### [Task prompt]
With both ends included, repeat exactly the lines of the entries below from the one containing "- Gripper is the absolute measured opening" down to the one containing "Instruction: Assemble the", and no others.

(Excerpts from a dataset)
---*---
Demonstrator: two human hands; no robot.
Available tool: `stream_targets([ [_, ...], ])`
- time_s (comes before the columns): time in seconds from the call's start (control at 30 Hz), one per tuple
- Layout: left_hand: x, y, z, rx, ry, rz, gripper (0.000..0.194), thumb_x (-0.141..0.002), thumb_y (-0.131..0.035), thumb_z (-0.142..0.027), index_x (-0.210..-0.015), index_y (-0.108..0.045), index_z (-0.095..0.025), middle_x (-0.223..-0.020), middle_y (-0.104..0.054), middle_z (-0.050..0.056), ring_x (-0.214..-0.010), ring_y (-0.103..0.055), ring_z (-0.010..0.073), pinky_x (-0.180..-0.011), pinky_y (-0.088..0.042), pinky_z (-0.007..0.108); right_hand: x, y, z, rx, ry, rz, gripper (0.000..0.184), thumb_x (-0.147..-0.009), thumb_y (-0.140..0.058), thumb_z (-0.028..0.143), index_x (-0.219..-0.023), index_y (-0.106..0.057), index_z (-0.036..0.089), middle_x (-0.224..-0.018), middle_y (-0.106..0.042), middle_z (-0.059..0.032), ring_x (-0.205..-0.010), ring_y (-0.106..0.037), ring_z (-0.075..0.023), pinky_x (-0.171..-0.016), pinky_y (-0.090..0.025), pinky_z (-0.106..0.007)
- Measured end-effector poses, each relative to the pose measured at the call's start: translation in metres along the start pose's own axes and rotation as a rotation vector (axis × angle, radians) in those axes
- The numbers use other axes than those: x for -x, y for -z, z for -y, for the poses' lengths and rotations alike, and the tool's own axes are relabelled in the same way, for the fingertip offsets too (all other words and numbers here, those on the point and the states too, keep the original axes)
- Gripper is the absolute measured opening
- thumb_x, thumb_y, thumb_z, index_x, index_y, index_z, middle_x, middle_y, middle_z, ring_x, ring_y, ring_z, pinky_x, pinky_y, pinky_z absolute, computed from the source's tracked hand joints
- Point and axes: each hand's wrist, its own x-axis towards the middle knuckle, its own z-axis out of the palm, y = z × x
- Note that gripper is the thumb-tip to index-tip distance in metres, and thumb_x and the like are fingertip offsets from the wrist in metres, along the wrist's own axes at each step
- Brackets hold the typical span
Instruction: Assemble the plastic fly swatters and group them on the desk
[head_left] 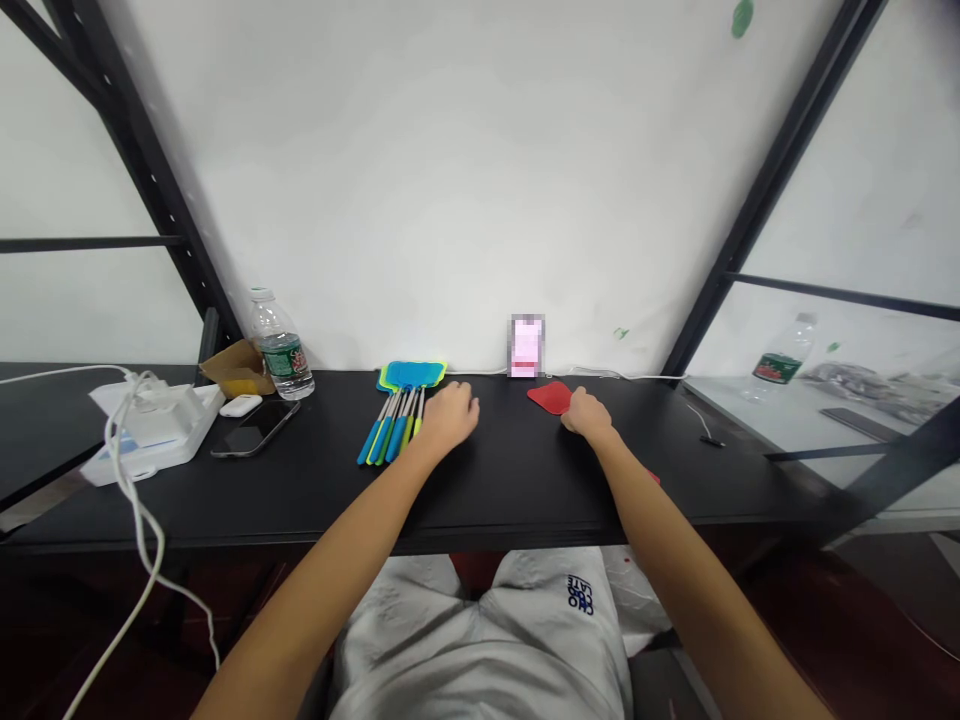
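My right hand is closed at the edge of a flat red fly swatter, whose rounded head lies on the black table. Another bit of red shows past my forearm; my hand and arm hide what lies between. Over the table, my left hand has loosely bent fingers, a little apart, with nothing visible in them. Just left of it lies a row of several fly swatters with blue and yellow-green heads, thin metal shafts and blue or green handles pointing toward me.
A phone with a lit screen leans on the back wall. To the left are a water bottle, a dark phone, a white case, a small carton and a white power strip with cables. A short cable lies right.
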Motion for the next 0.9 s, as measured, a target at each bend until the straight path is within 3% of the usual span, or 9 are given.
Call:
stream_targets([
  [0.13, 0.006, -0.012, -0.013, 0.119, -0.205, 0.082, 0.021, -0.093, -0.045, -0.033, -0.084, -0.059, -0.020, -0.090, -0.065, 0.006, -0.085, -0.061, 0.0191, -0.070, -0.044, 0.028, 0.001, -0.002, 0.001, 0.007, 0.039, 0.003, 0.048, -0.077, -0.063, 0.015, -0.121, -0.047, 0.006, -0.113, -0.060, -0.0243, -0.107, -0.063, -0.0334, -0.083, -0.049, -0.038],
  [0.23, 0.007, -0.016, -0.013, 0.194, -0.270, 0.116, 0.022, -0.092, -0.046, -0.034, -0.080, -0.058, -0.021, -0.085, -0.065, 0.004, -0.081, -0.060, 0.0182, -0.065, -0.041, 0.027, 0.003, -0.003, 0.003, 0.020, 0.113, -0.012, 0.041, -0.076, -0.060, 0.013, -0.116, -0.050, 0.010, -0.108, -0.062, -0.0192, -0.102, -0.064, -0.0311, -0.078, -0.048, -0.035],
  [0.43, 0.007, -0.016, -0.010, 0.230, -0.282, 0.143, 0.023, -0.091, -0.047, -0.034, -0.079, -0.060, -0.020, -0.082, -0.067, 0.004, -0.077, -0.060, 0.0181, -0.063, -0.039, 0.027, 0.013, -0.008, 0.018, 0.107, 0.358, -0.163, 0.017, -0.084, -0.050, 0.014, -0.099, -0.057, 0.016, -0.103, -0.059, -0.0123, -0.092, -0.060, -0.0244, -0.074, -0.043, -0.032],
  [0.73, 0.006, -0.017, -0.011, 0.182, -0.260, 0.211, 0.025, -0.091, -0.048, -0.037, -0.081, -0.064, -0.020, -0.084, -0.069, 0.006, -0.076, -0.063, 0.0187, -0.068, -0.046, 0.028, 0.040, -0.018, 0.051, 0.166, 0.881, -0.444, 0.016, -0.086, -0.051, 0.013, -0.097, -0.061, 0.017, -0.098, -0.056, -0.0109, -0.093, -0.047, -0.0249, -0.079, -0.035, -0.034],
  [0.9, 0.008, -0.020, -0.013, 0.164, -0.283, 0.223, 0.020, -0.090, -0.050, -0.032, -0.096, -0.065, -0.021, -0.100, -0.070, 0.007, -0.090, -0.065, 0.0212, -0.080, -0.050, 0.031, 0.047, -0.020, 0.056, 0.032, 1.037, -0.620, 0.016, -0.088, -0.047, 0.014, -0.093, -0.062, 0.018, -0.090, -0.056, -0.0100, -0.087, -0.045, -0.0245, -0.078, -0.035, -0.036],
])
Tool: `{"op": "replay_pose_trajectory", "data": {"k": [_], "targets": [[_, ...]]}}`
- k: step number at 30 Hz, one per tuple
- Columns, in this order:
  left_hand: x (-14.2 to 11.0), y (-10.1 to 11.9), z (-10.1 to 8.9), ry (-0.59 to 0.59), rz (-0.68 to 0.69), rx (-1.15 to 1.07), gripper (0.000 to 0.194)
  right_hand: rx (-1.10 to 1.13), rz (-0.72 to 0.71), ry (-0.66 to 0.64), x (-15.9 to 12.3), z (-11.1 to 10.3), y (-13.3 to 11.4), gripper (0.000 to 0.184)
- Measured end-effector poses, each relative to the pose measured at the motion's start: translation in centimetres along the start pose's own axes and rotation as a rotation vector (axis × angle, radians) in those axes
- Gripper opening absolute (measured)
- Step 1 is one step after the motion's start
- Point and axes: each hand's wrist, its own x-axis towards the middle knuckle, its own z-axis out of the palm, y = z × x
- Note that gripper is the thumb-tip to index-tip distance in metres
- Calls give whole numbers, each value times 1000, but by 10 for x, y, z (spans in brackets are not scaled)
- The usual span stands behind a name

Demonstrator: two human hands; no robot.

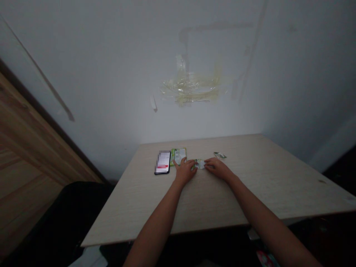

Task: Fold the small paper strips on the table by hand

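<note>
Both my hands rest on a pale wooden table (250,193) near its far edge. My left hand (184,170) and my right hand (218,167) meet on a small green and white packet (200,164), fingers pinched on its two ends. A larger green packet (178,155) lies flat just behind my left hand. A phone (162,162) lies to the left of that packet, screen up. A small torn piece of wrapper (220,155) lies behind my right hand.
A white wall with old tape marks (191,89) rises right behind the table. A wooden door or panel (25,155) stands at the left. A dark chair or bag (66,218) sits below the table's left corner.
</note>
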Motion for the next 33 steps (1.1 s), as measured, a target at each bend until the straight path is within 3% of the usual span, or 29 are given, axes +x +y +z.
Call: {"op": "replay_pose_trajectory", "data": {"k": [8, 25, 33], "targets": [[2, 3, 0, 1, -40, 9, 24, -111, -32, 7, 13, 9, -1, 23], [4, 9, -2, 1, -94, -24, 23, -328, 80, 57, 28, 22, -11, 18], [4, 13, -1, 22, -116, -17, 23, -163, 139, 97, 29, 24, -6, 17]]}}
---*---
### [Solution to this problem]
- Gripper is the absolute measured opening
- thumb_x, thumb_y, thumb_z, index_x, index_y, index_z, middle_x, middle_y, middle_z, ring_x, ring_y, ring_z, pinky_x, pinky_y, pinky_z absolute, computed from the source's tracked hand joints
- Point and axes: each hand's wrist, its own x-axis towards the middle knuckle, its own z-axis out of the palm, y = z × x
- Note that gripper is the thumb-tip to index-tip distance in metres, and thumb_x and the like are fingertip offsets from the wrist in metres, along the wrist's own axes at each step
- Brackets hold the typical span
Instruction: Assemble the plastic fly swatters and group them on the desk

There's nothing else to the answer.